Cependant, le renchérissement des tarifs par les opérateurs Gsm, en réaction au décret n° 2018-341 du 25 juillet 2018 portant introduction d’une contribution sur la consommation des services de communications électroniques fournis par les réseaux ouverts au public en République du Bénin, a fait tourner la mayonnaise. Et bien évidemment, les consommateurs n’ont pas manqué de donner de la voix. A qui doivent-ils s’en prendre ? Contre le gouvernement leur courroux ou contre les opérateurs Gsm dont les bénéfices (colossaux) ne seraient pas réduits à peau de chagrin pour si peu ? A chacun de se faire sa raison.

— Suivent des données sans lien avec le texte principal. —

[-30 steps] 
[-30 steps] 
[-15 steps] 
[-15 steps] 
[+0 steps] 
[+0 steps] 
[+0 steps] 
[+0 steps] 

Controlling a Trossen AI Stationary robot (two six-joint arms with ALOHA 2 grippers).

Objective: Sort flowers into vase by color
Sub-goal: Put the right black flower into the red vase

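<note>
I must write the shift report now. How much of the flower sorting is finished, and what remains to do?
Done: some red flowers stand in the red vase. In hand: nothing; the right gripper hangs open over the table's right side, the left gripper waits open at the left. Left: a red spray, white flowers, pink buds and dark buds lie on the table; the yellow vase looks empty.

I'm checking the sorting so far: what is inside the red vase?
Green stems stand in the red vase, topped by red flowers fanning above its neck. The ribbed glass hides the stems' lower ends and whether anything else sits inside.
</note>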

Il apparaît clairement, selon les termes du communiqué qui a sanctionné la rencontre de samedi dernier, que le gouvernement s’est fait le porte-voix des consommateurs, déplorant les conditions de mise en œuvre dudit décret, mise en œuvre qui ne relève pas des compétences du gouvernement, mais de la charge des opérateurs Gsm et hélas marquée par des difficultés techniques causant des désagréments aux consommateurs, le renchérissement des tarifs amenuisant le pouvoir d’achat des plus modestes…Un détail important dans le communiqué rendu public par l’Exécutif est celui relatif à l’entente que le gouvernement qualifie « d’illicite » relativement à la similitude des nouveaux tarifs présentés par les deux opérateurs…Preuve que le gouvernement tout comme les consommateurs sont les dindons de la farce ? Les jours à venir nous édifieraient davantage…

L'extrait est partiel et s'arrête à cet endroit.